As we age it is not uncommon to suffer from joint pain. By the age of 30 most people experience at least one chronic or recurring form of joint pain, usually in the lower back, neck, knees, or hands. By an individuals 50th birthday, joint pain can be more painful, and can present its self more often and for longer periods of time than when we were younger.
Nearly 40 million persons in the United States are affected by arthritis, including over a quarter million children.
Approximately 2.1 million Americans suffer from rheumatoid arthritis. And more than 21 million Americans have osteoarthritis.
Among adults 60 years of age or older the prevalence of symptomatic knee OA is approximately 10% in men and 13% in women.
The most common of joint pain is osteoarthritis (OA), which is a degenerative disease that causes pain in your joints as a result of articular cartilage thinning. Where as rheumatoid arthritis can affect other parts of the body besides the joints. It can begins at a younger age than osteoarthritis, and can cause swelling and redness in joints.

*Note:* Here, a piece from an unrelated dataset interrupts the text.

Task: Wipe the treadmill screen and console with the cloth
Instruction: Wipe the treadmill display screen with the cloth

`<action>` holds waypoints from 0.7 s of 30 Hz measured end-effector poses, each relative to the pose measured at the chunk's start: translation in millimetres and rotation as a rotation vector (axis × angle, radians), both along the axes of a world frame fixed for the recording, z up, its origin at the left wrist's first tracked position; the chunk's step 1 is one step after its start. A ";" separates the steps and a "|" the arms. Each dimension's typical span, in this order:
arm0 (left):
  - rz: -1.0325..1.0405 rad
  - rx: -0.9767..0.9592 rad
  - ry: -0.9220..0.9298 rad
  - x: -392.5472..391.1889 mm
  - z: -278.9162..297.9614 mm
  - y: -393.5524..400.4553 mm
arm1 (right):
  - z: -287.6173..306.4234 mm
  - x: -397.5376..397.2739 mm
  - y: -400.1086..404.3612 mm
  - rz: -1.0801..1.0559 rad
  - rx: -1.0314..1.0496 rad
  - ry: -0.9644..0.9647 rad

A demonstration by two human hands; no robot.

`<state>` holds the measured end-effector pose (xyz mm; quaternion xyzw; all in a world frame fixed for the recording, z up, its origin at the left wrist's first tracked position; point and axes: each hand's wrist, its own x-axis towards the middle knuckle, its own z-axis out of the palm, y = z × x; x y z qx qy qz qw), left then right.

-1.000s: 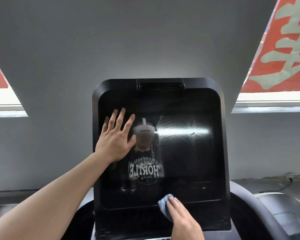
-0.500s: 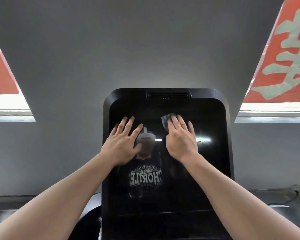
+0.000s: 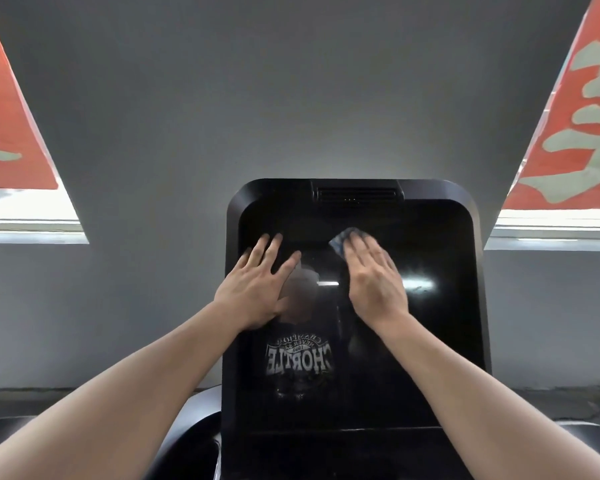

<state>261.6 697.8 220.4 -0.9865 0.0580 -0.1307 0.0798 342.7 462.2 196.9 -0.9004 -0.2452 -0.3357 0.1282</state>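
Note:
The treadmill's black glossy screen (image 3: pixel 430 341) stands upright in front of me inside its dark console frame (image 3: pixel 478 306). My left hand (image 3: pixel 257 289) lies flat on the screen's upper left, fingers spread and straight. My right hand (image 3: pixel 374 278) presses a small blue cloth (image 3: pixel 340 239) against the upper middle of the screen with straight fingers; only the cloth's top edge shows past the fingertips. The glass reflects a person's printed T-shirt.
A vent slot (image 3: pixel 357 194) sits in the console's top edge. Curved dark handrails (image 3: pixel 187 441) flank the console base. Behind is a grey wall, with red banners (image 3: pixel 575 116) over bright windows on both sides.
My right hand carried the cloth from the screen's bottom edge up to its upper middle, then a little higher. The left hand stayed flat on the upper left.

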 end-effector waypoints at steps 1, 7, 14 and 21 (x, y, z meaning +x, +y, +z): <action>0.000 -0.004 0.003 -0.3 -0.4 -0.7 | -0.1 -1.4 0.7 -0.050 0.070 0.030; 0.004 -0.015 0.018 -1.6 1.2 -2.5 | -1.3 -0.2 3.1 0.032 0.008 0.027; -0.002 -0.020 0.017 -1.7 2.0 -1.5 | -4.6 -12.3 11.1 0.097 -0.084 0.021; 0.003 -0.018 0.020 -3.2 2.2 -2.8 | -5.3 -22.2 22.7 0.051 -0.066 0.072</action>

It can be easy to blame joint pain on a lifetime of activity. We may have the belief that with every movement our limbs make, we are literally wearing the cartilage in our joints away.
Plenty of older people who've been active all their lives never develop OA or any form of arthritis the professor also notes.
This misguided view can lead to individuals avoiding exercise, as they think that exercise is bad for our joints or actually wears our joints out.
It is important to note that movement and exercise plays an important role in keeping our joints healthy. Our joints need to move to stay healthy and in good shape.
Cartilage is living tissue that has no arteries to deliver blood to it, and therefore relies on movement of the joints to create a pumping action that circulates fluid containing oxygen and nutrients.
Due to the lack of blood vessels, cartilage grows and repairs more slowly than other tissues in the body.
Cartilage is found in many areas of the body including:
- Joints between bones - such as the elbows, knees and ankles
- Ends of the ribs
- Between the vertebrae in the spine
- Ears and nose
- Bronchial tubes or airways
Now that we have an idea of what cartilage is, what can we do to prevent joint pain or reduce it? We already noted one good prevention and that would be movement. What are some other preventative measures?
How To Prevent Joint Pain
As we noted, cartilage relies on movement of the joints to circulate fluid to it that contains oxygen and nutrients, which include needed vitamins and minerals to keep the cartilage healthy.
Which nutrients do we need to be aware so as to get enough in our diet to keep our joints and cartilage healthy?
Our joints need (and there recommend daily allowance):
- Glucosamine - 1,500 mg
- Chondroitin - 800-1200 mg
- Methylsulfonylmethane or MSM - 1,000-1,500 mg
- Manganese - 5 mg
- Lysyl Oxidase - made in cells of the body
- Copper - 2.5 mg
- Selenium - 55 mcg
- Vitamin-D - 800 IU or higher
- Omega-3 Fish Oil - 500 mg
Both glucosamine and chondroitin are naturally occurring compounds found throughout the body, including in the fluids surrounding the joints. MSM is an organic source of sulfur that the body uses to maintain normal connective tissues.
Glucosamine helps rebuild the bones and prevents cartilage wear and tear. It also prevents inflammation of the joints and adjoining muscles.
Manganese is an essential trace mineral that helps form and maintain strong bones, joints and connective tissue. A deficiency of this mineral can cause malformation of bones, including loss of of bone and cartilage.
Lysyl oxidase is an enzyme which helps combine collagen and elastin to make connective tissue. The right combination of the two guarantees that our connective tissues, such as cartilage, are kept strong, springy, and able to absorb shock and handle movements. If your body doesn't get enough lysyl oxidase, then your cartilage will be prone to wear and snapping.
Copper deficiency is the leading cause of lysyl oxidase deficiency, as lysyl oxidase is copper dependent.
Many arthritis sufferers live with a chronic selenium deficiency. Selenium helps prevent free radical damage and inflammation, providing much needed relief from swelling and pain of the joints.
Vitamin-D's main purpose is to increase the amount of calcium in the body and thus increase the amount of calcium that goes into bones. The vitamin boosts the intestine's ability to absorb calcium from digested food. In addition, vitamin-D improves the kidneys' capacity to recycle calcium that might otherwise pass from the blood stream into the urine.
Omega-3 fatty acids help support joint health. And have shown to decrease symptoms of morning stiffness, tender or swollen joints, and joint pain. The fatty acids can also help increase blood flow. The two types of fatty acids found in fish oil are DHA (docosahexaenoic acid) and EPA (eicosapentaenoic acid). EPA and DHA can reduce inflammation, one of the principle causes of swelling and pain of the joints.
The body doesn't produce fatty acids, so medical researchers recommend consuming 500 milligrams daily of EPA plus DHA.